§ Required action
Would you copy the full listing that follows without changing a thing?

[[ Material provided, beginning ]]

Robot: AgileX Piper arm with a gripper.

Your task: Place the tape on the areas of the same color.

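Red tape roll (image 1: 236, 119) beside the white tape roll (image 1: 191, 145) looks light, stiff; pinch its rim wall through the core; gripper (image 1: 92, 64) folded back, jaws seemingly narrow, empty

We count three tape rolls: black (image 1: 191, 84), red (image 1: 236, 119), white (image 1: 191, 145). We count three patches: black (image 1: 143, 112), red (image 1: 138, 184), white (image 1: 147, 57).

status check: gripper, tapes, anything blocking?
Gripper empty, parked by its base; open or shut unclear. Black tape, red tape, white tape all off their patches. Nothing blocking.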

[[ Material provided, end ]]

§ Task solution
Robot: AgileX Piper arm with a gripper.

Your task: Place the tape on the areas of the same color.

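Red tape roll (image 1: 236, 119) beside the white tape roll (image 1: 191, 145) looks light, stiff; pinch its rim wall through the core; gripper (image 1: 92, 64) folded back, jaws seemingly narrow, empty

We count three tape rolls: black (image 1: 191, 84), red (image 1: 236, 119), white (image 1: 191, 145). We count three patches: black (image 1: 143, 112), red (image 1: 138, 184), white (image 1: 147, 57).

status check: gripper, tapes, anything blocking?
Gripper empty, parked by its base; open or shut unclear. Black tape, red tape, white tape all off their patches. Nothing blocking.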

No more is needed for this exercise.